A Polícia Civil de Minas Gerais anunciou nesta quarta-feira (19) que identificou a autoria dos crimes relativos ao caso em que dois corpos carbonizados foram encontrados na manhã do dia 19 de abril, no interior de um veículo, na estrada rural que dá acesso ao distrito de Itamuri. Quatro pessoas foram indiciadas pelos crimes de latrocínio, ocultação de cadáver, associação criminosa armada e coação de testemunha.

Entre os suspeitos, há um jovem de 22 anos, de Linhares (ES); um homem de 43 anos, e a companheira dele, de 37 anos, ambos de Miradouro; e outro homem de 34 anos, de Orizânia.
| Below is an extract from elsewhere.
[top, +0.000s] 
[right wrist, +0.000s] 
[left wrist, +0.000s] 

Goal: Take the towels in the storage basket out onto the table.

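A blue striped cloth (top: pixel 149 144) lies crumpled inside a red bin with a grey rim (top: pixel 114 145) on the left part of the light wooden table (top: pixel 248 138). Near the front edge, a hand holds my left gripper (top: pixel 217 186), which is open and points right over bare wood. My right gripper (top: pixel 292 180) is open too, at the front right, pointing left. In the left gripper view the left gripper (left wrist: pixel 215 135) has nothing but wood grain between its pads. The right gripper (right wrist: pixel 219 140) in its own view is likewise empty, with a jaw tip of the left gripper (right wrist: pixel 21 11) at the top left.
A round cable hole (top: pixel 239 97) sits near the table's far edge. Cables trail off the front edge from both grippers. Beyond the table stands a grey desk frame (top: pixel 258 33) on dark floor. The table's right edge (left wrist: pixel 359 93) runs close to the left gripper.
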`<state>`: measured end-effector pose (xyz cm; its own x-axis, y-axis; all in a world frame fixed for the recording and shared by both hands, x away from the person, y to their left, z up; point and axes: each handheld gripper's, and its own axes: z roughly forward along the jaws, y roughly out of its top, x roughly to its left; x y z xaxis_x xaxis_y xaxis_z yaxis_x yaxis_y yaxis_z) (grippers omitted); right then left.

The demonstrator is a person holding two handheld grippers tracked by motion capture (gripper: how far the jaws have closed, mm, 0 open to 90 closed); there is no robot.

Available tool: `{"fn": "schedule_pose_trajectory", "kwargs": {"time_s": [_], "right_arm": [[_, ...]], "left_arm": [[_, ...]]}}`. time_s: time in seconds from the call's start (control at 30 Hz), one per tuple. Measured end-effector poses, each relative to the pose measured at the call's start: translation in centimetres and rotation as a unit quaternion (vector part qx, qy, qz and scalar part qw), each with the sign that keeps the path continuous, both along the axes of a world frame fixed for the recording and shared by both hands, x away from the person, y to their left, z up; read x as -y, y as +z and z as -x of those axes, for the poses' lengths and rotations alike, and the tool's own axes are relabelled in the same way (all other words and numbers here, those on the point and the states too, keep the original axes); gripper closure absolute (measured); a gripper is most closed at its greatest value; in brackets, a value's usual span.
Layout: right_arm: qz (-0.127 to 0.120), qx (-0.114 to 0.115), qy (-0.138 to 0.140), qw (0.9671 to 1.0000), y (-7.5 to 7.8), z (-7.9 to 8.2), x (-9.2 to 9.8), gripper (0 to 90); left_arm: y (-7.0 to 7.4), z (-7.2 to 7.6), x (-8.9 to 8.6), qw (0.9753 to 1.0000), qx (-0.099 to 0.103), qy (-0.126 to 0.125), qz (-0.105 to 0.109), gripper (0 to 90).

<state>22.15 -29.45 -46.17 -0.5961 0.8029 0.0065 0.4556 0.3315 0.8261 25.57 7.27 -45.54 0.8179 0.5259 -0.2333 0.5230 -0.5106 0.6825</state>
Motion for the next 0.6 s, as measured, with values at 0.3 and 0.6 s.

Durante a operação “Nosferatus”, realizada nos meses de abril e maio pela Polícia Civil, eles foram presos temporariamente e podem ter suas prisões convertidas em preventivas.




Conforme informações do delegado Tayrone Espíndola, a investigação foi realizada pela Delegacia de Homicídios e Proteção a Pessoa (DHPP), com o apoio da Agência de Inteligência (AIP) da 4ª Delegacia Regional de Muriaé, e revelou que as vítimas foram identificadas como José Renato Sergio de Oliveira, de 40 anos, e Luciano de Paula Carneiro, mais conhecido como “Fisiquinha”, de 28 anos.

De acordo com a apuração, as vítimas teriam sofrido uma emboscada na noite do dia 18 de abril, quando estariam chegando ao acesso à BR-116 e foram alvejadas por diversos disparos de arma de fogo. Em seguida, os executores teriam ateado fogo no veículo para ocultar os corpos e dificultar a identificação.

– O motivo do crime, segundo levantado, seria o interesse dos executores no recebimento de um trator roubado pelas vítimas no dia anterior, dia 17 de abril, em Miraí, e escondido numa propriedade rural que fica em Itamuri – contou o delegado.




De acordo com a autoridade policial, “ao tomarem conhecimento de que o bem seria negociado com um comprador do Espírito Santo, os autores agiram em conluio com este, invertendo e assumindo pra si a posse do bem roubado, de maneira que eles ficassem com o produto da subtração, ao invés dos verdadeiros autores do roubo”.

Durante a investigação, que teve uma de suas fases deflagrada em Linhares, no Espírito Santo, com o apoio da Polícia Civil daquele Estado, seis pessoas chegaram a ser presas.